▶ **PROMPT**
The data below is to be output in full, unchanged.

▶ **GIVEN INFORMATION**
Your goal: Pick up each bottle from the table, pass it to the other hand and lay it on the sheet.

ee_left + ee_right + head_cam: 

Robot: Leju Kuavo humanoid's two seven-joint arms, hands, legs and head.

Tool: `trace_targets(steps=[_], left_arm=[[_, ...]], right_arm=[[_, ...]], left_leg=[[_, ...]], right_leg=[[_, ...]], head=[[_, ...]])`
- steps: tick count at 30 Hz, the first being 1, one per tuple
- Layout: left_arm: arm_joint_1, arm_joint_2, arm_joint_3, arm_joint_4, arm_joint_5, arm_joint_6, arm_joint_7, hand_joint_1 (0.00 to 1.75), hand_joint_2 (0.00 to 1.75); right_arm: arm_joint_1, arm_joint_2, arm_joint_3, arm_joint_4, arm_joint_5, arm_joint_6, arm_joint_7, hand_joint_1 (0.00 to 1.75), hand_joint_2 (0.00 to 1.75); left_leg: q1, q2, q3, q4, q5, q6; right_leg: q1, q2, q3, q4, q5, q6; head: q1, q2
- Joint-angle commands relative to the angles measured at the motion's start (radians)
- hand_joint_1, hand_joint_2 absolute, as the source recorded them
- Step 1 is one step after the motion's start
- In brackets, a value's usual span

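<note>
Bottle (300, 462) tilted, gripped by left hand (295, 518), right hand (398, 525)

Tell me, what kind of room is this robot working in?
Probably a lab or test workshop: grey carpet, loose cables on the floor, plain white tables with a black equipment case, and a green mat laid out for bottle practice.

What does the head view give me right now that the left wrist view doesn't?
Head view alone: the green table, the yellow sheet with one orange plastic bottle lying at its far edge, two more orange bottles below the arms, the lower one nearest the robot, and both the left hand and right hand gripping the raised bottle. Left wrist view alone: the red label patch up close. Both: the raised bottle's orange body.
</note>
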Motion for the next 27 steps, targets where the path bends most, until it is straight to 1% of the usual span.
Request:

▶ **ANSWER AREA**
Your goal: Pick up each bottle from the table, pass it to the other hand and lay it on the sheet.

ee_left + ee_right + head_cam: 

Robot: Leju Kuavo humanoid's two seven-joint arms, hands, legs and head.

Tool: `trace_targets(steps=[_], left_arm=[[_, ...]], right_arm=[[_, ...]], left_leg=[[_, ...]], right_leg=[[_, ...]], head=[[_, ...]])`
- steps: tick count at 30 Hz, the first being 1, one per tuple
- Layout: left_arm: arm_joint_1, arm_joint_2, arm_joint_3, arm_joint_4, arm_joint_5, arm_joint_6, arm_joint_7, hand_joint_1 (0.00 to 1.75), hand_joint_2 (0.00 to 1.75); right_arm: arm_joint_1, arm_joint_2, arm_joint_3, arm_joint_4, arm_joint_5, arm_joint_6, arm_joint_7, hand_joint_1 (0.00 to 1.75), hand_joint_2 (0.00 to 1.75); left_leg: q1, q2, q3, q4, q5, q6; right_leg: q1, q2, q3, q4, q5, q6; head: q1, q2
- Joint-angle commands relative to the angles measured at the motion's start (radians)
- hand_joint_1, hand_joint_2 absolute, as the source recorded them
- Step 1 is one step after the motion's start
- In brackets, a value's usual span

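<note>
Bottle (300, 462) tilted, gripped by left hand (295, 518), right hand (398, 525)

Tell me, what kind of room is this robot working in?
Probably a lab or test workshop: grey carpet, loose cables on the floor, plain white tables with a black equipment case, and a green mat laid out for bottle practice.

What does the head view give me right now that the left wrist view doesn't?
Head view alone: the green table, the yellow sheet with one orange plastic bottle lying at its far edge, two more orange bottles below the arms, the lower one nearest the robot, and both the left hand and right hand gripping the raised bottle. Left wrist view alone: the red label patch up close. Both: the raised bottle's orange body.
</note>
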Motion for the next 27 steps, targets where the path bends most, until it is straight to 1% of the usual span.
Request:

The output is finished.